[Problem to solve]: Every line of the listing should be transcribed exactly, with nothing left out.

--- Data provided ---

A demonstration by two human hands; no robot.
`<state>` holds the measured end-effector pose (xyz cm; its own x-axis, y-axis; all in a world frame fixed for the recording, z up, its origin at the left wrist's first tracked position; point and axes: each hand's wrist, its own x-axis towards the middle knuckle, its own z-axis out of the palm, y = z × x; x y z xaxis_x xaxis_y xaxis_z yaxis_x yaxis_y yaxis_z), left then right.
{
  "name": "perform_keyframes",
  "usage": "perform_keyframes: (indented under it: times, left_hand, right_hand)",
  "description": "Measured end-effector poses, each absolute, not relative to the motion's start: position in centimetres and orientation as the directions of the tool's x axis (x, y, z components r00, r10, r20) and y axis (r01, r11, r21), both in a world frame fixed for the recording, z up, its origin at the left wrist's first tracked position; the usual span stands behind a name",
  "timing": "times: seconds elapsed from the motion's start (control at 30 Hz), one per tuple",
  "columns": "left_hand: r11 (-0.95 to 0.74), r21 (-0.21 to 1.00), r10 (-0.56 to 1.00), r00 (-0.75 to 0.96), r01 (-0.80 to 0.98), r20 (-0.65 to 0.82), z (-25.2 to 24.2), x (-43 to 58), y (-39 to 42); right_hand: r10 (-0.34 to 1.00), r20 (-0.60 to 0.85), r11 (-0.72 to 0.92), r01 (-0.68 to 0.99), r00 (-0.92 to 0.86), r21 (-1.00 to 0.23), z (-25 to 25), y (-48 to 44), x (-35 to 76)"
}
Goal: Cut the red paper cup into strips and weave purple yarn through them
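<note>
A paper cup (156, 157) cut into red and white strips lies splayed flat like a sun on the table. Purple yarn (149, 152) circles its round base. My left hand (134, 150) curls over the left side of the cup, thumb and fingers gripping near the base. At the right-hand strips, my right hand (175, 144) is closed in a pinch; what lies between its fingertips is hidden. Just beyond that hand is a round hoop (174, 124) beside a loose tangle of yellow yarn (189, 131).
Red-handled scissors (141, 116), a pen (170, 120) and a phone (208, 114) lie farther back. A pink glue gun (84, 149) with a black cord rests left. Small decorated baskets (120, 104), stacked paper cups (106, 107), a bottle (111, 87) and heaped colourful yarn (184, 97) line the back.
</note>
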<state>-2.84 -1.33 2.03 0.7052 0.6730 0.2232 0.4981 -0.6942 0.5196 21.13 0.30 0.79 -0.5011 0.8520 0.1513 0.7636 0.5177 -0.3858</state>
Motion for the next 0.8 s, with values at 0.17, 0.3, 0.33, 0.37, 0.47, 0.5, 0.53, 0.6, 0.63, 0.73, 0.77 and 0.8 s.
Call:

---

[Result of the task]:
A demonstration by two human hands; no robot.
`<state>` holds the measured end-effector pose (xyz cm; its own x-axis, y-axis; all in a world frame fixed for the recording, z up, its origin at the left wrist's first tracked position; point and axes: each hand's wrist, its own x-axis towards the middle knuckle, its own z-axis out of the palm, y = z × x; x y z xaxis_x xaxis_y xaxis_z yaxis_x yaxis_y yaxis_z), left then right.
{
  "name": "perform_keyframes",
  "usage": "perform_keyframes: (indented under it: times, left_hand, right_hand)",
  "description": "Measured end-effector poses, each absolute, not relative to the motion's start: position in centimetres and orientation as the directions of the tool's x axis (x, y, z components r00, r10, r20) and y axis (r01, r11, r21), both in a world frame fixed for the recording, z up, its origin at the left wrist's first tracked position; the usual span stands behind a name",
  "timing": "times: seconds elapsed from the motion's start (control at 30 Hz), one per tuple",
  "columns": "left_hand: r11 (-0.95 to 0.74), r21 (-0.21 to 1.00), r10 (-0.56 to 1.00), r00 (-0.75 to 0.96), r01 (-0.80 to 0.98), r20 (-0.65 to 0.82), z (-25.2 to 24.2), x (-43 to 58), y (-39 to 42); right_hand: r10 (-0.34 to 1.00), r20 (-0.60 to 0.85), r11 (-0.72 to 0.92), r01 (-0.68 to 0.99), r00 (-0.92 to 0.86), r21 (-1.00 to 0.23), z (-25 to 25), y (-48 to 44), x (-35 to 76)"
}
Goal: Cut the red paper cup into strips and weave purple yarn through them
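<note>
A paper cup (156, 157) cut into red and white strips lies splayed flat like a sun on the table. Purple yarn (149, 152) circles its round base. My left hand (134, 150) curls over the left side of the cup, thumb and fingers gripping near the base. At the right-hand strips, my right hand (175, 144) is closed in a pinch; what lies between its fingertips is hidden. Just beyond that hand is a round hoop (174, 124) beside a loose tangle of yellow yarn (189, 131).
Red-handled scissors (141, 116), a pen (170, 120) and a phone (208, 114) lie farther back. A pink glue gun (84, 149) with a black cord rests left. Small decorated baskets (120, 104), stacked paper cups (106, 107), a bottle (111, 87) and heaped colourful yarn (184, 97) line the back.
</note>
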<state>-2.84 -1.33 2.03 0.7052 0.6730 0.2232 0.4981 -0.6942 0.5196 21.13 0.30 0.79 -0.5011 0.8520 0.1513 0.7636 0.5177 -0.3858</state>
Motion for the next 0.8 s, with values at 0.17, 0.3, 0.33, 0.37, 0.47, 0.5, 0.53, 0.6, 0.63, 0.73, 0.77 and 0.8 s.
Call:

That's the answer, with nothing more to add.